37. Lana Del Rey — Normal Fucking Rockwell
Trapped in a different time, yet painstakingly current, Lana Del Ray has always existed as something of a vibe. Or, more aptly reasoned, absolutely lost in one. Del Ray’s music has persistently sounded like fantastical escapism as she lives and sings in a sort of dream world. On her latest effort, Norman Fucking Rockwell, it appears that Del Ray’s inspiration is drawn from within, and from the current state of her mind. Throughout the album’s fourteen lush tracks, Del Ray deeply analyzes herself and her partners complicated, yet human, interactions with love and life. The credit for her deep introspection may be in part due to her co-writer for the entire album, musician Jack Antonoff1. A standout track on Norman Fucking Rockwell is “Love Song,” a song that makes you believe that true love still exists. The lyrics and effortless delivery paint a familiar picture of a love story with simple imagery and ideas that transport the mind to a place of vulnerable honesty: “Oh, be my once in a lifetime / Lyin’ on your chest in my party dress / I’m a fuckin’ mess, but I / Oh, thanks for the high life / Baby, it’s the best, passed the test and yes / Now I’m here with you, and I / Would like to think that you would stick around / You know that I’d just die to make you proud / The taste, the touch, the way we love / It all comes down to make the sound of our love song.” Del Ray presents hope simply on Norman Fucking Rockwell.

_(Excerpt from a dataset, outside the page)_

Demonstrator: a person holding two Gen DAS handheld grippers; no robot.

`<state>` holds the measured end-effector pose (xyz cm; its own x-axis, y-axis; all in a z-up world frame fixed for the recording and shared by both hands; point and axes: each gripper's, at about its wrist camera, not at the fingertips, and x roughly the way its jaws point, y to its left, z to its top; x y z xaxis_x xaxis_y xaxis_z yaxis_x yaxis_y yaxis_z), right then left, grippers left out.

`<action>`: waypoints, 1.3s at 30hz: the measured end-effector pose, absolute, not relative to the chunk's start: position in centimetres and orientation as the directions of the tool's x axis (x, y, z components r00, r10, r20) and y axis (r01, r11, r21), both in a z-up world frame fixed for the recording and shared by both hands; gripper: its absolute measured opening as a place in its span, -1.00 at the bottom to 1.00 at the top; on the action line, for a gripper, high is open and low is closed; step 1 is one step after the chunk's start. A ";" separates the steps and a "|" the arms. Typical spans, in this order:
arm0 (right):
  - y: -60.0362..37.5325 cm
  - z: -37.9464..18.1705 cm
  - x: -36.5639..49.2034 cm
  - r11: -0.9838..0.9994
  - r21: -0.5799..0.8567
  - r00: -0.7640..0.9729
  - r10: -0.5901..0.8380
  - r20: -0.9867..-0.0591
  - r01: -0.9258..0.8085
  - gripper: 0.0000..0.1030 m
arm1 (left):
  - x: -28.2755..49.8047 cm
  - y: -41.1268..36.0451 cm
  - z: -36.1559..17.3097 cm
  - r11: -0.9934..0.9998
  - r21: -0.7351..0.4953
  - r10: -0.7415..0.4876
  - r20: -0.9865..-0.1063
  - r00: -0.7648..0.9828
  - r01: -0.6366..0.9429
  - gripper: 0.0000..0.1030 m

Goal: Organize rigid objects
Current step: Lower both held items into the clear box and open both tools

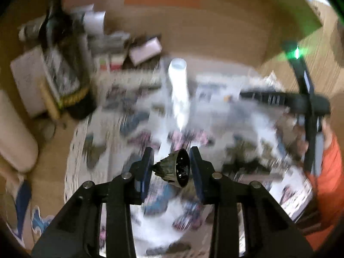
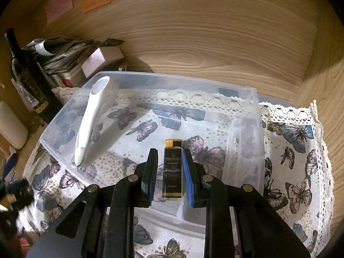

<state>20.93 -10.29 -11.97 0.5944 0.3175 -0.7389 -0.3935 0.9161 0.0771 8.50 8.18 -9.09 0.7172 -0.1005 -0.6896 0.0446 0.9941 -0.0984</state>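
In the right wrist view my right gripper [image 2: 168,172] holds a small dark bottle with a tan cap [image 2: 172,167] between its blue pads, over the clear plastic bin [image 2: 247,116]. A white handled tool [image 2: 92,118] leans inside the bin at its left. In the blurred left wrist view my left gripper [image 1: 172,167] is shut on a small dark ridged cone-shaped object [image 1: 175,169], above the butterfly cloth [image 1: 247,133]. The white tool [image 1: 179,90] shows ahead of it. The right gripper's body [image 1: 307,105] shows at the right.
A dark wine bottle [image 2: 28,79] stands at the left beside stacked papers and a white box [image 2: 101,59]. A white cylinder [image 2: 10,124] lies at the far left. A wooden wall [image 2: 215,43] runs behind the bin. The butterfly cloth [image 2: 296,150] extends right of the bin.
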 end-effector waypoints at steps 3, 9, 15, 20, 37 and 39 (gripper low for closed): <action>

She has moved slightly out of an impulsive state into one of wisdom and analysis. Norman Fucking Rockwell is her most compelling work to date, and a clear sign of growth for the phenomenally talented young musician.2
36. Sam Cohen — The Future’s Still Ringing in My Ears
New York based producer, singer and songwriter extraordinaire Sam Cowen can currently be found on tour both opening for, and playing with, renowned singer-songwriter Kevin Morby, whose stellar album (entitled Oh My God) Cohen produced. Remarkably, while crafting Morby’s album, Cowen — formerly of the indie rock bands Apollo Sunshine and Yellowbirds — gave birth to his own album entitled The Future’s Still Ringing in My Ears (co-produced by Danger Mouse). The album paints an unforgiving, and unfortunately convincing, picture of present day America, particularly in the magnificent song “Something’s Got a Hold On Me.” Throughout this psych rock, 60’s era-song, Cohen describes an America where the population is “too fat to riot” and the “future has been a terrific disappointment.” There is an all-together relatable exasperation that permeates the track, particularly when Cohen laments that “something’s got a hold on me, and it will not let go.” Listeners vexed and drained by the ongoing corruption and ineptitude that currently persists in America will feel a deep measure of pacification from the camaraderie and the soothing soundscapes of the song, and the greater album.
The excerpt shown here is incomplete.